* What is needed
Go through the entries below and collect each line with the string "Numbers" in it.
--- Supplied entries ---
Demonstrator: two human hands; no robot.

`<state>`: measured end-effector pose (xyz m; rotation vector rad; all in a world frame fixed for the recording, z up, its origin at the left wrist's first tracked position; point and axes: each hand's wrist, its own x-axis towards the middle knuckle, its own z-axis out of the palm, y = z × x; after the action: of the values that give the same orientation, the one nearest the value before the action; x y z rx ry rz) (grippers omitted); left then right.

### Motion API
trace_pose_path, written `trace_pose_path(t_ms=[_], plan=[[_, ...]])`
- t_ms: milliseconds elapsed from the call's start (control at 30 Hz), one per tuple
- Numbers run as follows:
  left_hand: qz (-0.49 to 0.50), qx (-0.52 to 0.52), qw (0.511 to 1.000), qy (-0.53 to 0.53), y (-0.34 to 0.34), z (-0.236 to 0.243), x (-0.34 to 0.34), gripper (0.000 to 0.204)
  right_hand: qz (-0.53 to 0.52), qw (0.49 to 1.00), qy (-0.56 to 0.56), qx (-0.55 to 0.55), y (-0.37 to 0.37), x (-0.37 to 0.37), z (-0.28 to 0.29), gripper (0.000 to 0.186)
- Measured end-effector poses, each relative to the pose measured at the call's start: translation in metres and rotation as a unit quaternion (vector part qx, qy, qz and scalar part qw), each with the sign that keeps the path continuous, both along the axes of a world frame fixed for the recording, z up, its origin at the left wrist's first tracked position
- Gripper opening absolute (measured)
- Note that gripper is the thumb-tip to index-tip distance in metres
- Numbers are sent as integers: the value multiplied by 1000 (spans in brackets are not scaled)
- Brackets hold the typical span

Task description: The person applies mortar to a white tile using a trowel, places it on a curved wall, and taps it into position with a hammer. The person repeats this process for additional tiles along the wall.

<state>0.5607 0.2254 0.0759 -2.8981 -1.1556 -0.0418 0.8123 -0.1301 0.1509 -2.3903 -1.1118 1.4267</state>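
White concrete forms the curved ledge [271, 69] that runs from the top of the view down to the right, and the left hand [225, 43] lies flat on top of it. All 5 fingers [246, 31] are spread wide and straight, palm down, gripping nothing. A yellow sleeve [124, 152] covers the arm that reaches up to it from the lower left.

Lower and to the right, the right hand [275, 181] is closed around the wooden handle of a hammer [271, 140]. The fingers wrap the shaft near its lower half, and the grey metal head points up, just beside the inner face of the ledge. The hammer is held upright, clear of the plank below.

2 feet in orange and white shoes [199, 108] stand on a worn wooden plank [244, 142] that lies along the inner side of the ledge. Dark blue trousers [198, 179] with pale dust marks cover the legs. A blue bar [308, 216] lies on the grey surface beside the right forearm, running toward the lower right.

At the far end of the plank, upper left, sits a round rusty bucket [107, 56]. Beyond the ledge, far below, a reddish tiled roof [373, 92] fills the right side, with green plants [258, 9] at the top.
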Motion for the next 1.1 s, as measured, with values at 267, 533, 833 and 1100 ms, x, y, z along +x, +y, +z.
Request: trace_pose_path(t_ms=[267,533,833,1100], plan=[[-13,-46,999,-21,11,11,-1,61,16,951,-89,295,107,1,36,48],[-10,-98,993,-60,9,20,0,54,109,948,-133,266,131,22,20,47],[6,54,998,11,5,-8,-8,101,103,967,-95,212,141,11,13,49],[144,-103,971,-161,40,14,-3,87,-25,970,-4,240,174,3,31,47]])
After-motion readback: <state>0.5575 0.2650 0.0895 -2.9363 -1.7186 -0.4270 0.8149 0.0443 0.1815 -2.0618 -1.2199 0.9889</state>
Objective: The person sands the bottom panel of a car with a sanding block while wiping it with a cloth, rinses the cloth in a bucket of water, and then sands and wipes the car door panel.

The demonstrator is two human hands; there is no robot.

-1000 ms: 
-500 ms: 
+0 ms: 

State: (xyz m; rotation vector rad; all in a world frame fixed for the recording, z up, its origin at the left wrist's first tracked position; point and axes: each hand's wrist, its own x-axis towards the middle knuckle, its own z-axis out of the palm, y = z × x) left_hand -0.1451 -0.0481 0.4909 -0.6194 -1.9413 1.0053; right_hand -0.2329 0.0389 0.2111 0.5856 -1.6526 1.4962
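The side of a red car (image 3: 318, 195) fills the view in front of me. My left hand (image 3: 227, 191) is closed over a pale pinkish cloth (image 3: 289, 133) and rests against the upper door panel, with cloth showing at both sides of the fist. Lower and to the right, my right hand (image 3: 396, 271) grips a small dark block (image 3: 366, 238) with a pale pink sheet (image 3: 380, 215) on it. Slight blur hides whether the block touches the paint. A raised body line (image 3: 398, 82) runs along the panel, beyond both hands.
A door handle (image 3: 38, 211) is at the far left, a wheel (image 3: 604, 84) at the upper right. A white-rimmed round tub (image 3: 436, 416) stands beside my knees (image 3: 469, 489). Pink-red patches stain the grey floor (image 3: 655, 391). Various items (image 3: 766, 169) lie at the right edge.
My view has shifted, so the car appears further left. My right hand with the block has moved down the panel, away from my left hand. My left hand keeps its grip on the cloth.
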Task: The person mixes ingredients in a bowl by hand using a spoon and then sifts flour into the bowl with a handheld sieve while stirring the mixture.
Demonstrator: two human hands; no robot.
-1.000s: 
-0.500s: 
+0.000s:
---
* Output for this task
- Numbers run as follows:
- Numbers are sent as integers: the value multiplied by 1000 (spans in brackets are not scaled)

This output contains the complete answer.